Kylin v1.5 releases the experimental streaming cubing feature. This is a step by step tutorial, illustrating how to create and build a cube from streaming;

Preparation

To finish this tutorial, you need a Hadoop environment which has kylin v1.5.2 installed, and also have Kafka be ready to use; Previous Kylin version has a couple issues so please upgrade your Kylin instance at first.

In this tutorial, we will use Hortonworks HDP 2.2.4 Sandbox VM as the Hadoop environment.

Create sample Kafka topic and populate data

Firstly, we need a Kafka topic for the incoming data; A sample topic “kylin_demo” will be created here:

/usr/hdp/current/kafka-broker/bin/kafka-topics.sh --create --zookeeper localhost:2181 --replication-factor 1 --partitions 1 --topic kylin_demo
Created topic "kylin_demo".

Secondly, we need put sample data to this topic; Kylin has a utility class which can do this; Assume Kylin is installed in /root/apache-kylin-1.5.2-bin:

export KYLIN_HOME='/root/apache-kylin-1.5.2-bin'

cd $KYLINN_HOME
./bin/kylin.sh org.apache.kylin.source.kafka.util.KafkaSampleProducer --topic kylin_demo --broker sandbox:6667 —delay 0

Note: you may encounter “java.lang.NoClassDefFoundError: kafka/producer/ProducerConfig” error here; the reason is Kylin doesn’t embed kafka jar any more since v1.5.3; You need copy the kafka client jar file to $KYLIN_HOME/lib folder and then re-run this command.

It will send 1 record to Kafka every 2 second, with “delay” be 0, the “order_time” will be the same as the timestamp that the message be created.
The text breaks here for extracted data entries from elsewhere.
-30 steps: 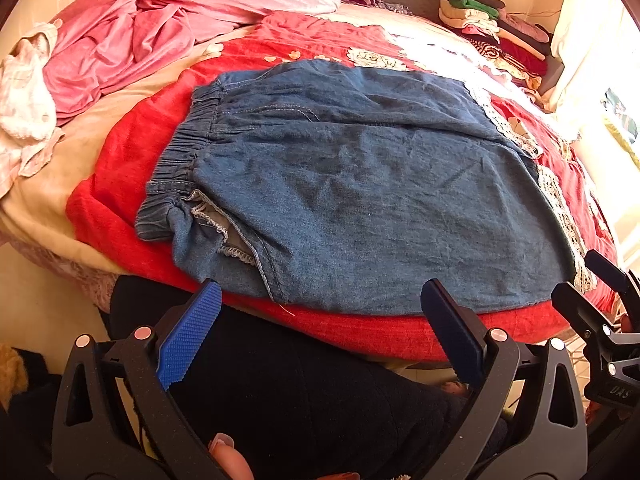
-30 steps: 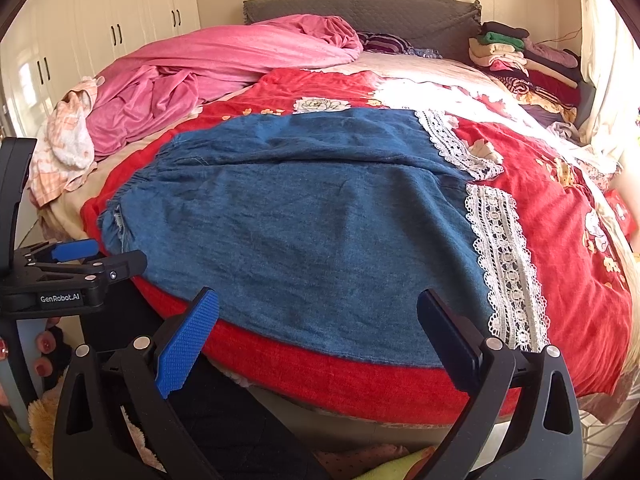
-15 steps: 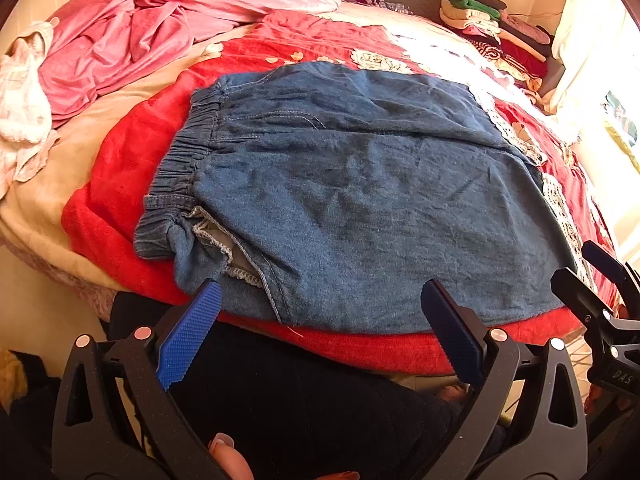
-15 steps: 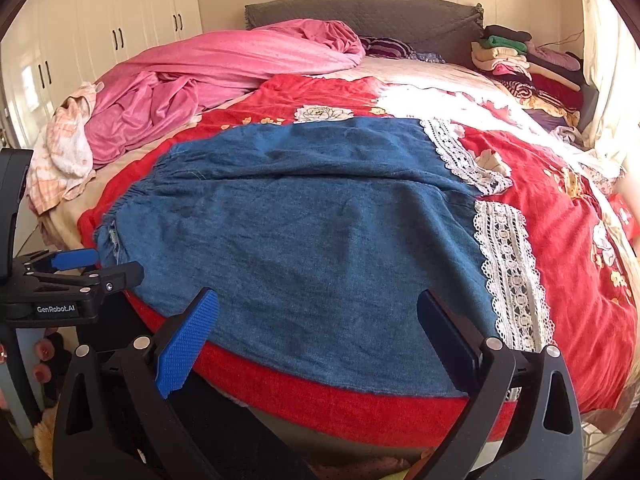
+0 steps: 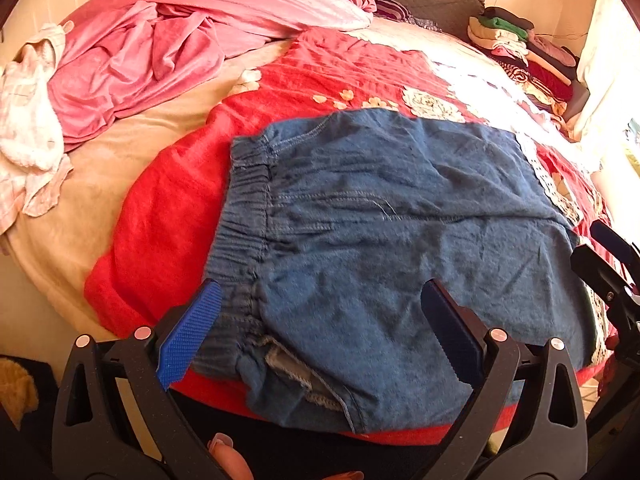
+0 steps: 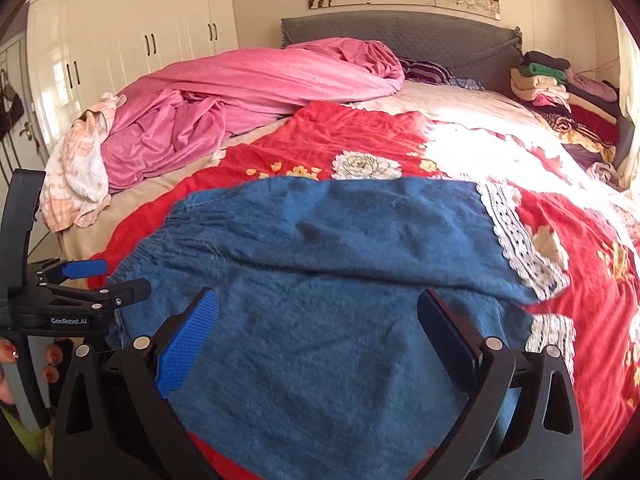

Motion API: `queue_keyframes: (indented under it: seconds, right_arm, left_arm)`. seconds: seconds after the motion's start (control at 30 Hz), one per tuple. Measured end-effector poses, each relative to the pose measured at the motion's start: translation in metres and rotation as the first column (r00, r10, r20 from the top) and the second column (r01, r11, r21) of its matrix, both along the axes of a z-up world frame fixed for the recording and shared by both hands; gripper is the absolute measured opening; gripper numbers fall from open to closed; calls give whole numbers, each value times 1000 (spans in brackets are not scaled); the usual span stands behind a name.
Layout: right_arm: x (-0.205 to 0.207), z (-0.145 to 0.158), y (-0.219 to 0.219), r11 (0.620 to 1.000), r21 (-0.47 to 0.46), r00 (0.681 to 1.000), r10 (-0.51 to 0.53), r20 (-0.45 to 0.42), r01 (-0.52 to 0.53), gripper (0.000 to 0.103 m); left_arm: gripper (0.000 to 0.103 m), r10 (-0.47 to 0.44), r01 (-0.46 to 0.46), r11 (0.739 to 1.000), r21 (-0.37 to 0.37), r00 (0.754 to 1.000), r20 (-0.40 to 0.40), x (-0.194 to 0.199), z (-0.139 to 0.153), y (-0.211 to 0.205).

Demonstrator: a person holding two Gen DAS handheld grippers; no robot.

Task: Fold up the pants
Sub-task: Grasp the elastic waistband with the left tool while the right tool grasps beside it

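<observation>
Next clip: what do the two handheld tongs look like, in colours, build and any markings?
Both tongs, left and right, are matte black plastic frames with triangular cutouts and silver rivets. Each has one textured blue pad and one dark pad. The left unit's side reads "GenRobot.AI" in white.

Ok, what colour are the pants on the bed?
Blue denim pants, clearest in the left wrist view.

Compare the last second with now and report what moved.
Both open grippers advanced over the denim pants: the left gripper now spans the elastic waistband corner, the right gripper is above the leg fabric. Nothing was gripped. Pants and red blanket lie unchanged.
</observation>
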State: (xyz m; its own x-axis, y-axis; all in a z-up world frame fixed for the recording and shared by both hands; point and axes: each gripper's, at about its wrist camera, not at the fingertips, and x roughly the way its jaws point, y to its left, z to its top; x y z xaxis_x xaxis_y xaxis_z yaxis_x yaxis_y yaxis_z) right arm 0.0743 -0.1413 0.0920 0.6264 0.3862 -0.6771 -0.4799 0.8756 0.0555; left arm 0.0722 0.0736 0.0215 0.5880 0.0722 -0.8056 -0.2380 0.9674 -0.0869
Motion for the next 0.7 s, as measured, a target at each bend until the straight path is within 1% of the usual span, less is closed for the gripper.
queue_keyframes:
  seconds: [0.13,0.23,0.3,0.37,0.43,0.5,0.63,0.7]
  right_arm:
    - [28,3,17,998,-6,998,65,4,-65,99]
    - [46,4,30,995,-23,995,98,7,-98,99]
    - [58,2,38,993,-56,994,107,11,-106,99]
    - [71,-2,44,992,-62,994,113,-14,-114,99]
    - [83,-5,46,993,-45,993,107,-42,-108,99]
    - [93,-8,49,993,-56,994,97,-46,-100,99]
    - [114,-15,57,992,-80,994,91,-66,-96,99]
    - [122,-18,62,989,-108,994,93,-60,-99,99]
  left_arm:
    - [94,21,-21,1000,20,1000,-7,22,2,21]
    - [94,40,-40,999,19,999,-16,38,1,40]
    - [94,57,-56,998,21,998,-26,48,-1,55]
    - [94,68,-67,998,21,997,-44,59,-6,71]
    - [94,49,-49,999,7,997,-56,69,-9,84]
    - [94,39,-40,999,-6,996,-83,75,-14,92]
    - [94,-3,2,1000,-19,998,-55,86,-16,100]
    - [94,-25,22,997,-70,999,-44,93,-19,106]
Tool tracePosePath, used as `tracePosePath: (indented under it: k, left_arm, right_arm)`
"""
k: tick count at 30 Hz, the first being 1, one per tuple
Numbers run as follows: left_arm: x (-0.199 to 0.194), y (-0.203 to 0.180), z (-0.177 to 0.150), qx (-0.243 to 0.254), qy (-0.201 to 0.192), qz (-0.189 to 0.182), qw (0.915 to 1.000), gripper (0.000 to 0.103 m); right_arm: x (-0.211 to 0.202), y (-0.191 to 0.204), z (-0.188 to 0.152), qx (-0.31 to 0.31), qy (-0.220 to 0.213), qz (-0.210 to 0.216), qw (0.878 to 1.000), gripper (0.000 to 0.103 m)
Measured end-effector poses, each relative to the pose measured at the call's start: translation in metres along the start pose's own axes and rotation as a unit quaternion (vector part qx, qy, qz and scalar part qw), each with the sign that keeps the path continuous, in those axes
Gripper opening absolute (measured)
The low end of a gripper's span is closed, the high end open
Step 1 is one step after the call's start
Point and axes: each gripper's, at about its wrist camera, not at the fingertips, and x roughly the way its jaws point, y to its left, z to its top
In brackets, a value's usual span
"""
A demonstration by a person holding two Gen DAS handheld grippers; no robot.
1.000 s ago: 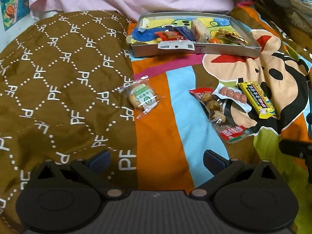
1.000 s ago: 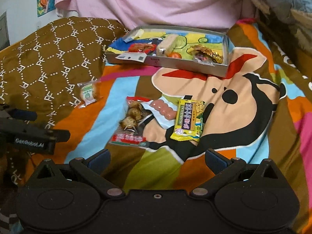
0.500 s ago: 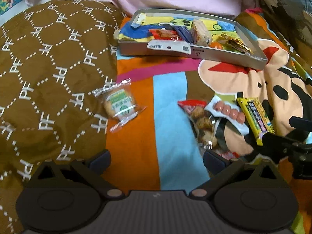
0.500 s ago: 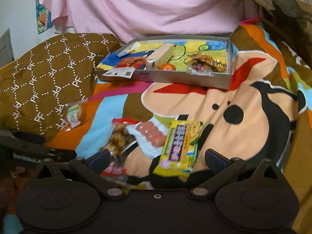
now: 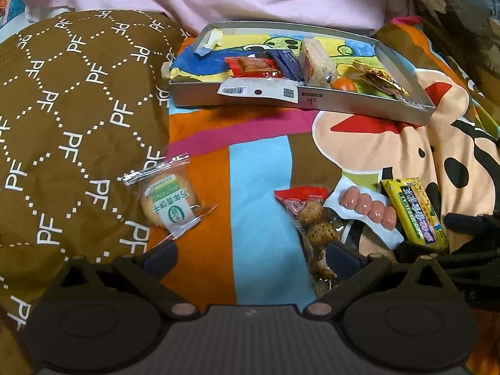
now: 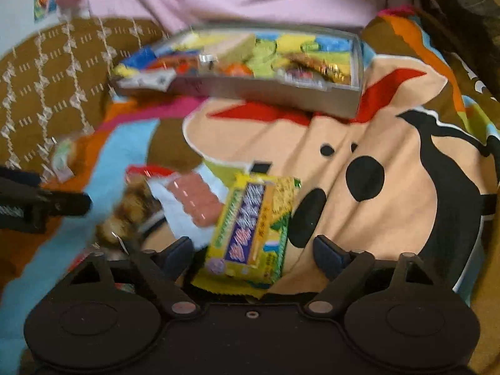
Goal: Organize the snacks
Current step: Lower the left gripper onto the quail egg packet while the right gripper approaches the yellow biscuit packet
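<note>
My right hand-held gripper (image 6: 252,251) has dropped over the yellow snack bar (image 6: 250,234), jaws just narrowing around it but not yet pinching. My left hand-held gripper (image 5: 251,254) hovers open, empty, the cracker packet (image 5: 170,201) just ahead. Farther back on the bed, the tray (image 5: 343,103) waits, already part-filled.

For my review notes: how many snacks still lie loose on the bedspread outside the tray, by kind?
Round cracker in clear wrapper: 1
Red-topped pack of brown balls: 1
Pink sausage pack: 1
Yellow bar: 1
Total: 4 loose; the grey tray holds others, not counted.
</note>
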Motion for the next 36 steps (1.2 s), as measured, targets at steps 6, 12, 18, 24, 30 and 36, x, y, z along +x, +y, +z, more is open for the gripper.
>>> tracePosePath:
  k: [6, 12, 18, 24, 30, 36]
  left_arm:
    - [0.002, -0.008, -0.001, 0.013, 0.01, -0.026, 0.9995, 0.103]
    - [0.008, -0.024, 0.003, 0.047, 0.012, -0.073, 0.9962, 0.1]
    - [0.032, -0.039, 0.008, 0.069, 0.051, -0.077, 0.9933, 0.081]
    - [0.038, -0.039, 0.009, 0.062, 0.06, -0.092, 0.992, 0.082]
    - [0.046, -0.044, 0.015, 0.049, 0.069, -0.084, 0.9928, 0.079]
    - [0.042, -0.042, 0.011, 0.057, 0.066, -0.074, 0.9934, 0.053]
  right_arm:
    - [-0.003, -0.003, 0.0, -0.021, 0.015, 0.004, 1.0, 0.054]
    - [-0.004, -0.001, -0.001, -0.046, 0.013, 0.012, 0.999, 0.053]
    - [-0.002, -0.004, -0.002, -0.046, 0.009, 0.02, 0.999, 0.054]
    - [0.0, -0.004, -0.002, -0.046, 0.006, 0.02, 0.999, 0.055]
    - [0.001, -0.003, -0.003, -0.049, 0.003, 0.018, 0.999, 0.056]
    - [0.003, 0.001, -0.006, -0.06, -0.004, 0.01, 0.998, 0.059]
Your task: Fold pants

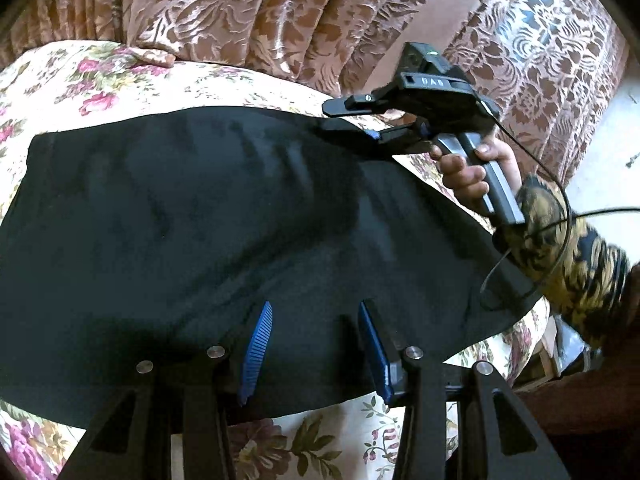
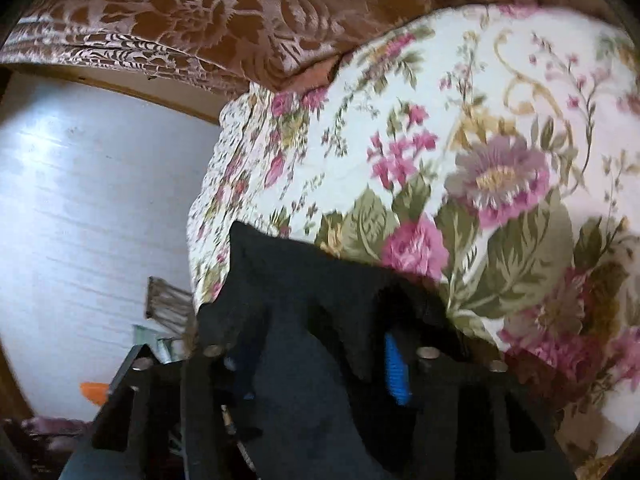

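Note:
The black pants (image 1: 192,216) lie spread wide on a floral bedsheet (image 1: 80,76). My left gripper (image 1: 316,312) hovers over the near edge of the pants, its blue-padded jaws apart with cloth beneath them. My right gripper (image 1: 366,128) shows in the left wrist view at the far right corner of the pants, with cloth drawn up to its tips. In the right wrist view the right gripper (image 2: 316,344) has black cloth (image 2: 304,280) bunched between its blue pads (image 2: 396,368), lifted above the sheet.
A brown floral cushion (image 1: 248,12) backs the bed and also shows in the right wrist view (image 2: 192,12). The bed's edge drops to a pale floor (image 2: 88,200) at the left there. A cable (image 1: 560,216) hangs from the right gripper's handle.

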`<state>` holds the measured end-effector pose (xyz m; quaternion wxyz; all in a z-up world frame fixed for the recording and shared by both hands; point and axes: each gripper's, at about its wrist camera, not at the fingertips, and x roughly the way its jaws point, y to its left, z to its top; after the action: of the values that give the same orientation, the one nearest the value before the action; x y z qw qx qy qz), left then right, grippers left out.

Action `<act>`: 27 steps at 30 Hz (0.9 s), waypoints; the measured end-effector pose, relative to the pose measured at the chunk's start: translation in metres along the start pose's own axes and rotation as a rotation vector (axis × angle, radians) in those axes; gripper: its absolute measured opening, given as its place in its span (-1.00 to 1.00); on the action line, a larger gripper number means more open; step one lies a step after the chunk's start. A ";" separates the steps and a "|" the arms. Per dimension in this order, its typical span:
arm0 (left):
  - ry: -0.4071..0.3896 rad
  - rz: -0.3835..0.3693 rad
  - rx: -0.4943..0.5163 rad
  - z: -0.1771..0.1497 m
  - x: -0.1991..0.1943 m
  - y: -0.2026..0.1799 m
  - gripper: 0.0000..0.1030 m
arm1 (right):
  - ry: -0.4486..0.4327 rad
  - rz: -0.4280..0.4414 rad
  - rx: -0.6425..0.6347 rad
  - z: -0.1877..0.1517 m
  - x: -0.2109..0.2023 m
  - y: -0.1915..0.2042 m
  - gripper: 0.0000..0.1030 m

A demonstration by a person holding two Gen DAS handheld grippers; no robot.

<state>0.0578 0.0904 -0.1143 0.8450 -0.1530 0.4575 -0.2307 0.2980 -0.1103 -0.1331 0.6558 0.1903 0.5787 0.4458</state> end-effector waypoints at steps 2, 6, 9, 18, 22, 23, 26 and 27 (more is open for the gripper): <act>0.001 0.004 -0.016 0.000 0.002 0.001 -0.12 | -0.096 -0.021 0.014 0.002 -0.014 -0.006 -0.87; 0.020 0.040 -0.020 0.002 0.008 -0.002 -0.12 | -0.121 -0.134 0.068 -0.001 -0.012 -0.035 -0.88; 0.022 0.035 -0.039 0.007 0.003 -0.004 -0.12 | -0.112 -0.233 0.019 -0.003 -0.005 -0.028 -0.89; -0.115 0.080 -0.072 0.042 -0.033 0.009 -0.12 | -0.188 -0.357 -0.018 -0.012 -0.020 0.008 0.01; -0.144 0.199 -0.103 0.044 -0.044 0.025 -0.12 | -0.274 -0.436 -0.063 -0.023 -0.037 0.030 0.23; -0.155 0.219 -0.124 0.042 -0.051 0.033 -0.12 | -0.293 -0.455 -0.076 -0.028 -0.044 0.036 0.22; -0.204 0.270 -0.228 0.028 -0.078 0.064 -0.12 | -0.294 -0.433 -0.122 -0.039 -0.048 0.054 0.15; -0.221 0.284 -0.256 0.025 -0.085 0.071 -0.12 | -0.285 -0.430 -0.146 -0.041 -0.044 0.062 0.09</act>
<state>0.0560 0.1973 -0.0746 0.8877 -0.2175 0.4046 -0.0314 0.2400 -0.1241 -0.0704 0.8224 0.0759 0.4738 0.3055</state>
Please don’t press CTRL+C before finishing this tutorial, otherwise the streaming will be stopped.

Thirdly, you can check the sample message with kafka-console-consumer.sh, with another shell session:

/usr/hdp/current/kafka-broker/bin/kafka-console-consumer.sh --zookeeper sandbox.hortonworks.com:2181 --topic kylin_demo --from-beginning
{"amount":4.036149489293339,"category":"ELECTRONIC","order_time":1462465632689,"device":"Windows","qty":4,"currency":"USD","country":"AUSTRALIA"}
{"amount":83.74699855368388,"category":"CLOTH","order_time":1462465635214,"device":"iOS","qty":8,"currency":"USD","country":"INDIA"}

Define a table from streaming

Start Kylin server, login Kylin web GUI, select or create a project; Click “Model” -> “Data Source”, then click the icon “Add Streaming Table”;

In the pop-up dialogue, enter a sample record which you got from the kafka-console-consumer, click the “»” button, Kylin parses the JSON message and list all the properties;

You need give a logic table name for this streaming data source; The name will be used for SQL query later; here please enter “STREAMING_SALES_TABLE” in the “Table Name” field.

You also need select a timestamp property which will be used to identify the time of a message; Kylin can derive other time columns like “year_start”, “quarter_start” from this time column, which can give your more flexibility on build and query the cube. Here let’s check “order_time”. You can deselect those properties which not need be built into cube. In this tutorial let’s keep all columns.

Click “Next”. On this page, you need provide the Kafka cluster information; Enter “kylin_demo” for “Topic”; The cluster has 1 broker, whose host is “sandbox”, port is “6667”, click “Save”.

In “Advanced setting” section, the “timeout” and “buffer size” are the configurations for connecting with Kafka. The “Margin” is the window margin that Kylin will fetch data from Kafaka, as the message may arrive earlier or later than expected, Kylin can fetch more data and then do a filtering to allow such advance or latency. Default margin is 5 minutes, you can customize if needed.

Click “Submit” to save the configurations. Now a “streaming” table is created in Kylin.

Create data model

With the table defined in previous step, let’s create the data model. The step is pretty the same as you create a common data model, but please note:

  • for a streaming cube, it doesn’t support join with lookup tables. So when define the data model, only select “DEFAULT.STREAMING_SALES_TABLE “ as the fact table, no lookups;
  • Select “MINUTE_START” as the cube’s partition date column, as we will do incremental build at minutes level.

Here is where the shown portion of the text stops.